- **What to produce**
Transcribe every entry exactly, leaving out any pictures.

- **Exercise materials**
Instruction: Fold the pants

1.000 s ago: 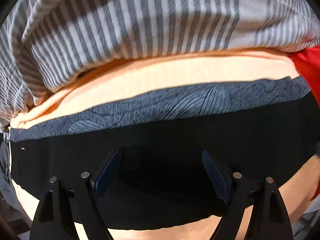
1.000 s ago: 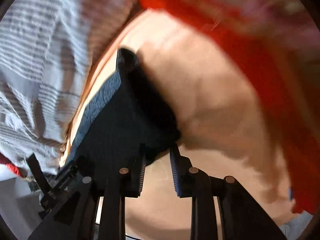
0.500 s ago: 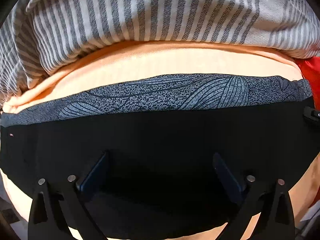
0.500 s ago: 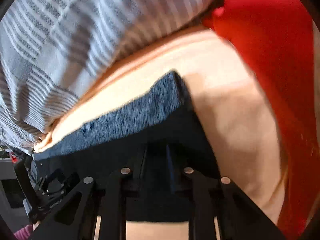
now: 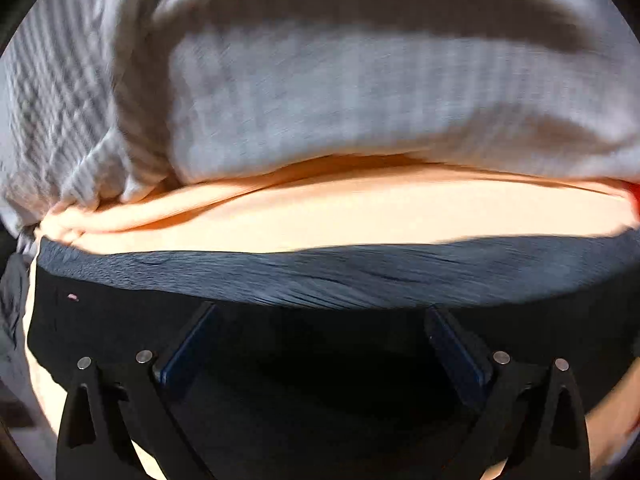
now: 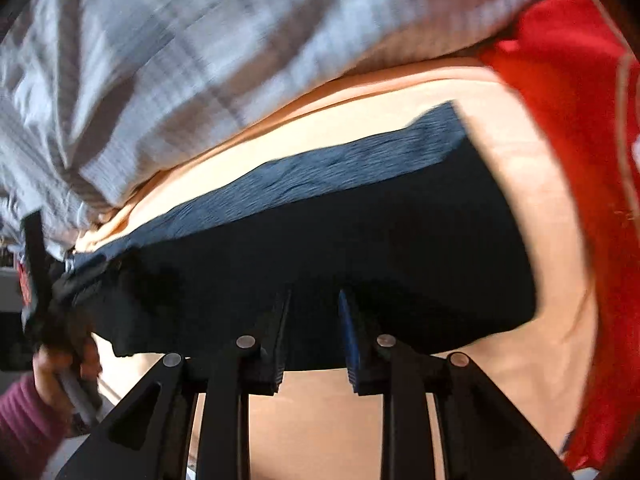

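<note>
Black pants [image 6: 360,264], soft, light and limp, lie folded on the peach sheet [image 6: 532,216]. Left gripper [image 5: 320,344] spread wide; right gripper [image 6: 314,320] narrowly parted, jaws just opening. Best pinched at a folded edge.

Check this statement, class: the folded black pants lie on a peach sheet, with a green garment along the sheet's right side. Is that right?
Not quite. The garment along the right side is red, not green, as the right wrist view shows. The rest holds: the folded black pants lie on the peach sheet.
</note>
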A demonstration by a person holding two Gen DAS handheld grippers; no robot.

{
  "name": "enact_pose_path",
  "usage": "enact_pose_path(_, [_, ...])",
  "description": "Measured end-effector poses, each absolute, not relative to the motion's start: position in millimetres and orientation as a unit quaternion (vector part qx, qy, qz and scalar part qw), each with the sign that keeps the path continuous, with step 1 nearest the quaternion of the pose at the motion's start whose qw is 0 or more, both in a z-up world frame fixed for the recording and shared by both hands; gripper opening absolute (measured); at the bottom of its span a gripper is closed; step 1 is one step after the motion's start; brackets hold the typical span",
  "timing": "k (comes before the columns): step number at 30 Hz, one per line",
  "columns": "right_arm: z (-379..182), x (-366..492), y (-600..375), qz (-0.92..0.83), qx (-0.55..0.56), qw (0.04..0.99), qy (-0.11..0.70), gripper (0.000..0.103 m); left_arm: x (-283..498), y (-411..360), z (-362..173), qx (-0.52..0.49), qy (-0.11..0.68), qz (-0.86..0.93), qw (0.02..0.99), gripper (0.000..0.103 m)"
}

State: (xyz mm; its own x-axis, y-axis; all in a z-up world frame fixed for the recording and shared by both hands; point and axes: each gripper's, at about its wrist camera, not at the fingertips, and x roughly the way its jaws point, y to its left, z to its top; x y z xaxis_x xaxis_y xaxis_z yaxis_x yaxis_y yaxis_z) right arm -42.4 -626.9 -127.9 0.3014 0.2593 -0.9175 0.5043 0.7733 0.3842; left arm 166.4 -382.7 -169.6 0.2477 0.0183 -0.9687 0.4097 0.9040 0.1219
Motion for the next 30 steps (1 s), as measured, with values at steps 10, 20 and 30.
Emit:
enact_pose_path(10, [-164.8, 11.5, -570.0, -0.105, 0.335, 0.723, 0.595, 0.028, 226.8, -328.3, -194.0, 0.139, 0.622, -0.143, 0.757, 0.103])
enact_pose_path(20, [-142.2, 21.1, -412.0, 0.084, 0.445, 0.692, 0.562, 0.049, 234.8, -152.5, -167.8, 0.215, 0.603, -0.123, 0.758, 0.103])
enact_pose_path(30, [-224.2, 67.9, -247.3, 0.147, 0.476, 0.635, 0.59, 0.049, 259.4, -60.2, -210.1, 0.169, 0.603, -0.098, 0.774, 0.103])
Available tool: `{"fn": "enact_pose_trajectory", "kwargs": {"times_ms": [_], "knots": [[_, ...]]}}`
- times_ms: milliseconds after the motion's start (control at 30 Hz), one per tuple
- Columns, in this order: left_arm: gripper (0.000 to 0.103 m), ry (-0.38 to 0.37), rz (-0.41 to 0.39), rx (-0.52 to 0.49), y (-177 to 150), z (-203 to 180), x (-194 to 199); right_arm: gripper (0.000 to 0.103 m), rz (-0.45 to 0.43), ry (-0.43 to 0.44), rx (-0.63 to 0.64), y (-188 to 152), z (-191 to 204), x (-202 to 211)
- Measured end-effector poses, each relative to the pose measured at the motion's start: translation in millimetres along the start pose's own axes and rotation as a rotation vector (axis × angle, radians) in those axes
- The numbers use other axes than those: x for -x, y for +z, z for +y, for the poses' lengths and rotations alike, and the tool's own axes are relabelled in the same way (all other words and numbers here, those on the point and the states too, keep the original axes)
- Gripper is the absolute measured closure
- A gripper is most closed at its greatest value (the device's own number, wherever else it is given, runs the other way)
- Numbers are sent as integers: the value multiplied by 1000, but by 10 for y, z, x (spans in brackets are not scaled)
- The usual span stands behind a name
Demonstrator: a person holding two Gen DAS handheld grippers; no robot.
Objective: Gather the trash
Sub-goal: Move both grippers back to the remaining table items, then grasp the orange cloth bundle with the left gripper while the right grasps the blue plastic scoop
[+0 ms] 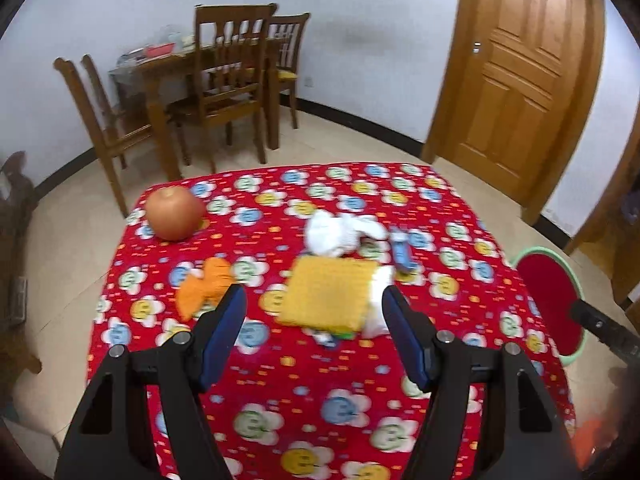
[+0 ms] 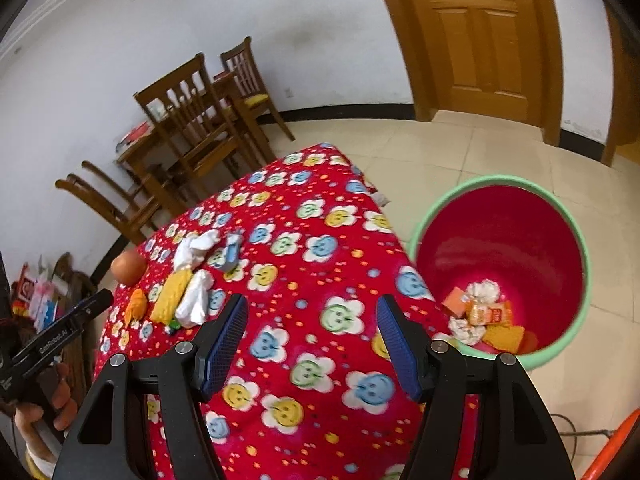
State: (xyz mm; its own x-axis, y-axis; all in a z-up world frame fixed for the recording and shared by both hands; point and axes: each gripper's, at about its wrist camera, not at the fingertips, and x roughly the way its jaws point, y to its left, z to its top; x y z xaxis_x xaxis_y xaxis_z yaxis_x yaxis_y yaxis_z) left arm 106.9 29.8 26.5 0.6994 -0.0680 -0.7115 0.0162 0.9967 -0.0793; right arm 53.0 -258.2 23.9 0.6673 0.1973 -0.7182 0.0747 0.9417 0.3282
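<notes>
On the red flowered tablecloth point(image 1: 312, 380) lie a yellow packet point(image 1: 326, 294), a white crumpled tissue point(image 1: 340, 232), a white wrapper point(image 1: 380, 304), a blue wrapper point(image 1: 402, 254) and orange peel point(image 1: 206, 284). My left gripper point(image 1: 314, 312) is open and empty, hovering just before the yellow packet. My right gripper point(image 2: 312, 316) is open and empty over the table's right part, beside the red bin with green rim point(image 2: 500, 240), which holds several wrappers and tissues point(image 2: 484, 316). The same trash shows at the left of the right wrist view, with the yellow packet point(image 2: 170, 296) and tissue point(image 2: 192, 252).
An apple point(image 1: 174, 212) sits at the table's far left corner. Wooden chairs point(image 1: 228, 76) and a table stand by the far wall. A wooden door point(image 1: 520, 72) is at the right. The bin point(image 1: 552, 300) stands on the floor right of the table.
</notes>
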Motion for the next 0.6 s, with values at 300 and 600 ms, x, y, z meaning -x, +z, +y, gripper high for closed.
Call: {"fn": "enact_pose_trajectory", "kwargs": {"times_ms": [300, 600], "knots": [[33, 99, 44, 69, 121, 531, -314, 35, 21, 27, 58, 174, 370, -327], [33, 118, 104, 155, 61, 814, -757, 35, 67, 32, 104, 274, 660, -804]]}}
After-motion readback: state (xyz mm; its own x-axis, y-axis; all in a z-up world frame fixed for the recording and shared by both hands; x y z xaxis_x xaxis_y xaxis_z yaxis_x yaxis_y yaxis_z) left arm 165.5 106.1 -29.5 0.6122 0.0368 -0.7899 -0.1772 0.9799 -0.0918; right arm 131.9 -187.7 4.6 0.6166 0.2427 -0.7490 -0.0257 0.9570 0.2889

- **Response to the task**
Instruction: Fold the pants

1.000 s ago: 
1.000 s ago: 
0.500 s ago: 
0.500 s ago: 
now: 
now: 

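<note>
Black pants [image 6: 360,264], soft, light and limp, lie folded on the peach sheet [image 6: 532,216]. Left gripper [image 5: 320,344] spread wide; right gripper [image 6: 314,320] narrowly parted, jaws just opening. Best pinched at a folded edge.

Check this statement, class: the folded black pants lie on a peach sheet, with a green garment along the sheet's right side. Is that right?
Not quite. The garment along the right side is red, not green, as the right wrist view shows. The rest holds: the folded black pants lie on the peach sheet.
</note>
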A demonstration by a person holding two Gen DAS handheld grippers; no robot.

{
  "name": "enact_pose_path",
  "usage": "enact_pose_path(_, [_, ...])",
  "description": "Measured end-effector poses, each absolute, not relative to the motion's start: position in millimetres and orientation as a unit quaternion (vector part qx, qy, qz and scalar part qw), each with the sign that keeps the path continuous, with step 1 nearest the quaternion of the pose at the motion's start whose qw is 0 or more, both in a z-up world frame fixed for the recording and shared by both hands; gripper opening absolute (measured); at the bottom of its span a gripper is closed; step 1 is one step after the motion's start; brackets hold the typical span",
  "timing": "k (comes before the columns): step number at 30 Hz, one per line",
  "columns": "right_arm: z (-379..182), x (-366..492), y (-600..375), qz (-0.92..0.83), qx (-0.55..0.56), qw (0.04..0.99), qy (-0.11..0.70), gripper (0.000..0.103 m); left_arm: x (-283..498), y (-411..360), z (-362..173), qx (-0.52..0.49), qy (-0.11..0.68), qz (-0.86..0.93), qw (0.02..0.99), gripper (0.000..0.103 m)"
}

State: (xyz mm; its own x-axis, y-axis; all in a z-up world frame fixed for the recording and shared by both hands; point and axes: each gripper's, at about its wrist camera, not at the fingertips, and x roughly the way its jaws point, y to its left, z to its top; x y z xaxis_x xaxis_y xaxis_z yaxis_x yaxis_y yaxis_z) right arm -42.4 -626.9 -127.9 0.3014 0.2593 -0.9175 0.5043 0.7733 0.3842; left arm 166.4 -382.7 -169.6 0.2477 0.0183 -0.9687 0.4097 0.9040 0.1219
Motion for the next 30 steps (1 s), as measured, with values at steps 10, 20 and 30.
Emit:
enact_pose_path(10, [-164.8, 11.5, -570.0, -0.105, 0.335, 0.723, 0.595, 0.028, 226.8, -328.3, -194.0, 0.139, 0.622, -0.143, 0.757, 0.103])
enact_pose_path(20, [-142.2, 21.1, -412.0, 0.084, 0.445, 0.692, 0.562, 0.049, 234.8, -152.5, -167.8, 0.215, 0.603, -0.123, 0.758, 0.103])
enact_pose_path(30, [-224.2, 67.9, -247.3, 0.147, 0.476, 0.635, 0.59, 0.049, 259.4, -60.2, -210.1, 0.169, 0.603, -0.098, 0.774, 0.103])
Available tool: `{"fn": "enact_pose_trajectory", "kwargs": {"times_ms": [_], "knots": [[_, ...]]}}`
- times_ms: milliseconds after the motion's start (control at 30 Hz), one per tuple
- Columns, in this order: left_arm: gripper (0.000 to 0.103 m), ry (-0.38 to 0.37), rz (-0.41 to 0.39), rx (-0.52 to 0.49), y (-177 to 150), z (-203 to 180), x (-194 to 199); right_arm: gripper (0.000 to 0.103 m), rz (-0.45 to 0.43), ry (-0.43 to 0.44), rx (-0.63 to 0.64), y (-188 to 152), z (-191 to 204), x (-202 to 211)
- Measured end-effector poses, each relative to the pose measured at the motion's start: translation in millimetres along the start pose's own axes and rotation as a rotation vector (axis × angle, radians) in those axes
- The numbers use other axes than those: x for -x, y for +z, z for +y, for the poses' lengths and rotations alike, and the tool's own axes are relabelled in the same way (all other words and numbers here, those on the point and the states too, keep the original axes)
- Gripper is the absolute measured closure
- A gripper is most closed at its greatest value (the device's own number, wherever else it is given, runs the other way)
- Numbers are sent as integers: the value multiplied by 1000, but by 10 for y, z, x (spans in brackets are not scaled)
- The usual span stands behind a name
Demonstrator: a person holding two Gen DAS handheld grippers; no robot.
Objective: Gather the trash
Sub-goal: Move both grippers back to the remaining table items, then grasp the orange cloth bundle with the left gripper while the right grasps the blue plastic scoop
[+0 ms] 
[+0 ms] 
State: (xyz mm; its own x-axis, y-axis; all in a z-up world frame fixed for the recording and shared by both hands; point and axes: each gripper's, at about its wrist camera, not at the fingertips, and x roughly the way its jaws point, y to its left, z to its top; x y z xaxis_x xaxis_y xaxis_z yaxis_x yaxis_y yaxis_z) left arm 106.9 29.8 26.5 0.6994 -0.0680 -0.7115 0.0162 0.9967 -0.0793; right arm 53.0 -258.2 23.9 0.6673 0.1973 -0.7182 0.0747 0.9417 0.3282
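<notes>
On the red flowered tablecloth point(image 1: 312, 380) lie a yellow packet point(image 1: 326, 294), a white crumpled tissue point(image 1: 340, 232), a white wrapper point(image 1: 380, 304), a blue wrapper point(image 1: 402, 254) and orange peel point(image 1: 206, 284). My left gripper point(image 1: 314, 312) is open and empty, hovering just before the yellow packet. My right gripper point(image 2: 312, 316) is open and empty over the table's right part, beside the red bin with green rim point(image 2: 500, 240), which holds several wrappers and tissues point(image 2: 484, 316). The same trash shows at the left of the right wrist view, with the yellow packet point(image 2: 170, 296) and tissue point(image 2: 192, 252).
An apple point(image 1: 174, 212) sits at the table's far left corner. Wooden chairs point(image 1: 228, 76) and a table stand by the far wall. A wooden door point(image 1: 520, 72) is at the right. The bin point(image 1: 552, 300) stands on the floor right of the table.
</notes>
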Motion for the next 0.6 s, with values at 300 and 600 ms, x, y, z meaning -x, +z, +y, gripper high for closed.
Call: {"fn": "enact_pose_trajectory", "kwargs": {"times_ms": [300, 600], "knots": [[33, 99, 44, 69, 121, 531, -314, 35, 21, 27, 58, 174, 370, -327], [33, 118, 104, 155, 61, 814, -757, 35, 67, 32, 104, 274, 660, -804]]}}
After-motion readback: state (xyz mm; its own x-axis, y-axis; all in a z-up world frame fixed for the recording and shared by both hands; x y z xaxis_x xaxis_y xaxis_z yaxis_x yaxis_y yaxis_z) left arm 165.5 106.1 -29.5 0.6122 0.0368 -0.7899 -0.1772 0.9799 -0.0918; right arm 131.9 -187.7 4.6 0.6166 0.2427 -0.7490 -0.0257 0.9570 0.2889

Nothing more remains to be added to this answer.